Réglementation et normes applicables
Les relevés d'étanchéité sont soumis à un cadre normatif précis. Voici les textes de référence à connaître :
📜 Documents Techniques Unifiés (DTU)
- DTU 43.1 (NF P 84-204) : étanchéité bitumineuse des toitures-terrasses. §5 entièrement consacré aux relevés : hauteurs, fixations, points singuliers.
- DTU 43.3 (NF P 84-206) : toitures en tôles d'acier nervurées. Relevés sur costières et acrotères métalliques.
- DTU 43.4 (NF P 84-207) : toitures-terrasses avec isolation inversée. Relevés avec panneaux XPS flottants.
- DTU 43.5 (NF P 84-208) : réfection des ouvrages d'étanchéité. Reprise des relevés existants, compatibilité des systèmes.
🇪🇺 Normes européennes
- NF EN 13707 : membranes bitumineuses flexibles pour toitures — classification, performances, essais.
- NF EN 13956 : membranes polymériques (EPDM, PVC, TPO) — traction, souplesse à froid, résistance UV.
- NF EN 12588 : plomb laminé pour bâtiment — épaisseur 1,25–3 mm, essais de traction et allongement.
- Eurocode 1 – NF EN 1991 : charges de vent et de neige pour le dimensionnement des fixations mécaniques et hauteurs en montagne.
🏠 Réglementations et qualifications
- RE 2020 : perméabilité à l'air n50 ≤ 0,6 vol/h. Les relevés participent à la continuité de l'enveloppe étanche à l'air.

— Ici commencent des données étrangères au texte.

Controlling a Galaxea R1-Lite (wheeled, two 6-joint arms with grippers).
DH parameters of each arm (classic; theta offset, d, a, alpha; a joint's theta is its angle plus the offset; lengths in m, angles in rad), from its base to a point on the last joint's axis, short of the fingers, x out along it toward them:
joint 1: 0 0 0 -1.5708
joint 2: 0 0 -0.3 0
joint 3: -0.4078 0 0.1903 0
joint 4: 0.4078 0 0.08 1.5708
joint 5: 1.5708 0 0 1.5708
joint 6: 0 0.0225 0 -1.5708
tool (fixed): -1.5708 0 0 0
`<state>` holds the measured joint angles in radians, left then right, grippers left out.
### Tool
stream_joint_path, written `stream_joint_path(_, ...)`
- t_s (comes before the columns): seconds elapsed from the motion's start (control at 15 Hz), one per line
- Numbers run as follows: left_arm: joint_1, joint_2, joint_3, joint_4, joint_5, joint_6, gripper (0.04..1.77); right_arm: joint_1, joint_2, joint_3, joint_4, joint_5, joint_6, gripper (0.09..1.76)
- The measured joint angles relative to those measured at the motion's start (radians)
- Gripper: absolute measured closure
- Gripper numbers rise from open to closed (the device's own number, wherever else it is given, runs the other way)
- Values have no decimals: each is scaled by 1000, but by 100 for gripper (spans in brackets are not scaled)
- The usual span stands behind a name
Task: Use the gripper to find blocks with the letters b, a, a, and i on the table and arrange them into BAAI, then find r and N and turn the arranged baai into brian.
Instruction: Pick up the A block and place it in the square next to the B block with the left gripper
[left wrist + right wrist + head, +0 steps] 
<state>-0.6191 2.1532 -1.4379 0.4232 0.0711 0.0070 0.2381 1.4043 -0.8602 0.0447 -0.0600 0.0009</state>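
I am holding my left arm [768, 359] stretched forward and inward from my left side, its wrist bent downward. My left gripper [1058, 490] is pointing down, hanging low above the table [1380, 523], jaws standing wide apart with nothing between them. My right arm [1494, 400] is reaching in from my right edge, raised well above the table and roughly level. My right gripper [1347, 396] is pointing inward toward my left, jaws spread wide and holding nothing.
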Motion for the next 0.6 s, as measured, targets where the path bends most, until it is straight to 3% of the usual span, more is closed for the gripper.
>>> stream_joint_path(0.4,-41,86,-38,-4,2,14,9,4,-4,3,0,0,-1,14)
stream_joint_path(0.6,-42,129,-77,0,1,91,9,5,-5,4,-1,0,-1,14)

- Garantie décennale (art. 1792 C. civ.) : les relevés d'étanchéité relèvent de la garantie décennale obligatoire. RC décennale exigée avant tout démarrage.
- Qualibat 3211 / 3212 : qualification étanchéité des toitures-terrasses. 3211 = travaux courants, 3212 = travaux complexes. Obligatoire pour marchés publics et aides d'État.
- ATec / DTA (CSTB) : Avis Technique ou Document Technique d'Application pour les procédés innovants (résines liquides, membranes hors DTU). Valide les prescriptions de pose des relevés.